Nous avons donc ici un exemple porteur d’un double intérêt en faveur d’une histoire transfrontalière. D’abord celui de faire émerger des modes d’interaction entre le local et le suprarégional. Et aussi l’intérêt, pour restituer l’épaisseur par exemple de cette question migratoire, de convoquer une pluralité de champs historiques (le social, le culturel…) et l’ensemble des disciplines en sciences sociales (géographie, démographie, sociologie…).

Un dernier témoignage de l’après-Seconde Guerre mondiale qui œuvre en faveur d’une histoire globale : la voix d’Haïti dans les organismes internationaux. Deux cas peuvent être évoqués. Ils ont pour cadre l’ONU et montrent qu’en relations internationales même de minuscules États peuvent donner de sérieux coups de pouce qu’un socle historique explique.

Le premier exemple est le précieux soutien d’Haïti (avec le Canada évidemment) pour que la langue française soit une des langues de travail de l’ONU. Évidemment, les liens traditionnels entre les élites culturelles et dominantes économiquement d’Haïti avec la France participent à cette prise de position. Comme aussi leur souci de confirmer une distanciation par rapport à la langue de la nouvelle métropole économique. Mais la mobilisation patiente et efficace de nombre des ressortissants français résidant en Haïti en faveur de la France libre concourt aussi à cette ligne de conduite haïtienne.

Le second exemple, plus particulièrement dans les années 1950, relève des successifs votes d’Haïti au sujet de la question coloniale toujours davantage à l’ordre du jour. Il est intéressant de noter, entre autres, que des négociations économiques entre Paris et Washington peuvent retentir sur la position adoptée par le représentant haïtien à l’ONU, et réciproquement. Le marché du Havre, si vital pour l’économie haïtienne et donc pour la vie sociopolitique locale, peut être un repère majeur de la ligne de conduite haïtienne dans les coulisses de l’ONU.

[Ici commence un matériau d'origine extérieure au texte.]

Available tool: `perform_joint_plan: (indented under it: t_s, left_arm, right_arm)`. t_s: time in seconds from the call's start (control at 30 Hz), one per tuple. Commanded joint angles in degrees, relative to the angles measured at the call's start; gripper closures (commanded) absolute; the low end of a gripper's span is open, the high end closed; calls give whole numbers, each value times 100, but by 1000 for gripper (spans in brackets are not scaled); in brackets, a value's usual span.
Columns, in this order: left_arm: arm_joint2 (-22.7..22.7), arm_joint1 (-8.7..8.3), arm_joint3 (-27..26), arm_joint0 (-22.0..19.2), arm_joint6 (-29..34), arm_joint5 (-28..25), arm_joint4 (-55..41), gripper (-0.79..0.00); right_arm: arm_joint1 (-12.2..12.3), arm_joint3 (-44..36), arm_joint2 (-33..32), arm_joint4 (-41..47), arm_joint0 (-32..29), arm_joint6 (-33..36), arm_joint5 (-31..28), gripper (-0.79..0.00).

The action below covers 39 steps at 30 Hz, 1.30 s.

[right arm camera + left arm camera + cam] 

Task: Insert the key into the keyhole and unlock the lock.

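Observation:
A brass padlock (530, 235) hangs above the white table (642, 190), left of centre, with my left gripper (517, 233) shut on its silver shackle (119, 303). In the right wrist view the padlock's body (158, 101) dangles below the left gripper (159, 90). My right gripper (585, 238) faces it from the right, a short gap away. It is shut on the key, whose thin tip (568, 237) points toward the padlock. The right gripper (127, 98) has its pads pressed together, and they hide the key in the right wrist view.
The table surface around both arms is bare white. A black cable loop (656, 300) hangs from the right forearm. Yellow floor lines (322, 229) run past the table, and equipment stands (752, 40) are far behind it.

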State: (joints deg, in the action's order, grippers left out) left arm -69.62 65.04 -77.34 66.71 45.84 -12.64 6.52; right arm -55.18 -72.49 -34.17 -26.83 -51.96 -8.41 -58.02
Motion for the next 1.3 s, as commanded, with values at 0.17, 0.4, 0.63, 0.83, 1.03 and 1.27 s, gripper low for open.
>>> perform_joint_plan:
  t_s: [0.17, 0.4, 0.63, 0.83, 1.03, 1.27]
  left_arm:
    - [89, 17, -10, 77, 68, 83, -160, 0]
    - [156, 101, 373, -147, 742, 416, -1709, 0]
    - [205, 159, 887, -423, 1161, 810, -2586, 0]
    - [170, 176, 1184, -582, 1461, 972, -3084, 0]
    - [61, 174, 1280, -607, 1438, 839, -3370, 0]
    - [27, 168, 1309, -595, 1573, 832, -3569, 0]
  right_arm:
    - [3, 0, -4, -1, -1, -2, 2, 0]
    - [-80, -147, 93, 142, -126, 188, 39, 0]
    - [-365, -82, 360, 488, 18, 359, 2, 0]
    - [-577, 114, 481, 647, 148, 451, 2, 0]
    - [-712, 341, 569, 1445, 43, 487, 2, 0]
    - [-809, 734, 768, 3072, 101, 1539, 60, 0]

Plus on avance dans l’histoire récente d’Haïti, intégrée toujours davantage dans la mondialisation des échanges en cours, plus « l’histoire mondiale », l’histoire globale, donnent des clés de compréhension de cet État né de la première formidable circulation de réseaux humains et économiques de part et d’autre de l’Atlantique.

Gusti Klara Gaillard-Pourchet est professeure à l’Université d’État d’Haïti.

Ce texte est issu d’une communication prononcée à l’Institut d’histoire du temps présent (IHTP) le 21 juin 2008, lors de la journée doctorale d’études interdisciplinaires « L’histoire mondiale du temps présent aujourd’hui » à l’INHA, Paris.